> **Activity**: The expected answer is a verbatim transcription of the lines below, beginning with the first and ending with the line that holds "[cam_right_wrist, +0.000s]", without pictures.
------ Data excerpt ------
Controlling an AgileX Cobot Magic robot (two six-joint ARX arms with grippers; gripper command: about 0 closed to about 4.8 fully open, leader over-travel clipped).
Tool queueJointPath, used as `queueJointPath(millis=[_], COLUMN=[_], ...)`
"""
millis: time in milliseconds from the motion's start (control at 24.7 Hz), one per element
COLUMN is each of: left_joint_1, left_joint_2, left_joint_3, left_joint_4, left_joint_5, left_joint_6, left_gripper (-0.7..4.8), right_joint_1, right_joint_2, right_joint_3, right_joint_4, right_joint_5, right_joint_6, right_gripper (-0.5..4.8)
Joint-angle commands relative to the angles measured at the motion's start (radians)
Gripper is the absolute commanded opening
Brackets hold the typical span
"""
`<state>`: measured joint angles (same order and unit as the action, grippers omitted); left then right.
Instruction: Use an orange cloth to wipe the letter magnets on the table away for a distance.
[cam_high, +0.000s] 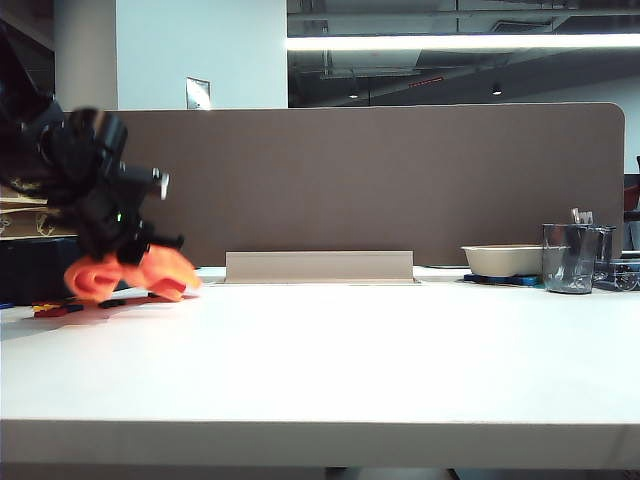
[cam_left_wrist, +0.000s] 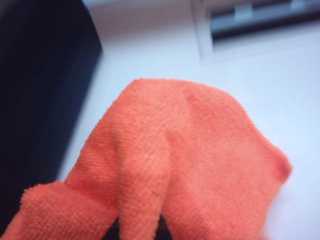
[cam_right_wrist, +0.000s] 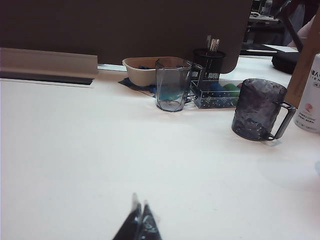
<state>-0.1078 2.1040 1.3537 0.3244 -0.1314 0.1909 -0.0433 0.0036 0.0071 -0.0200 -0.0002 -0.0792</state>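
Table: wide white top w/ thick front edge, bare across the middle. Brown partition runs along the back w/ a grey cable tray at its foot; beyond it, an office ceiling w/ strip light.

Left arm: at far left of exterior view, blurred, gripper pointing down. Jaws hidden by fabric but pinching the cloth, which hangs bunched below and drapes onto the table; wrist view shows only orange terry over white top. Low grip probably lets the cloth drag flat as a sweeper.

Right gripper: low over the table near its front, tips pressed together, holding nothing; parked clear of the sweep path.

Clutter at right: beige bowl, clear cup, dark mug, black pen holder. Well apart from the cloth.

Magnets: small flat red/yellow bits on the table just beside and left of the cloth; exact count unclear.
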Motion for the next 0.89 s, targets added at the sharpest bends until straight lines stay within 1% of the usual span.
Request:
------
> **Result**:
Controlling an AgileX Cobot Magic robot (two six-joint ARX arms with grippers; gripper command: about 0 closed to about 4.8 fully open, leader over-travel clipped).
Tool queueJointPath, used as `queueJointPath(millis=[_], COLUMN=[_], ...)`
"""
millis: time in milliseconds from the motion's start (control at 24.7 Hz), one per element
COLUMN is each of: left_joint_1, left_joint_2, left_joint_3, left_joint_4, left_joint_5, left_joint_6, left_gripper (-0.7..4.8), right_joint_1, right_joint_2, right_joint_3, right_joint_4, right_joint_5, right_joint_6, right_gripper (-0.5..4.8)
Joint-angle commands relative to the angles measured at the motion's start (radians)
Gripper is the absolute commanded opening
Brackets hold the typical span
"""
`<state>`: measured joint angles (same order and unit as the action, grippers omitted); left then right.
Instruction: Use an orange cloth to wipe the letter magnets on the table away for a distance.
[cam_high, +0.000s] 
[cam_left_wrist, +0.000s] 
[cam_right_wrist, +0.000s] 

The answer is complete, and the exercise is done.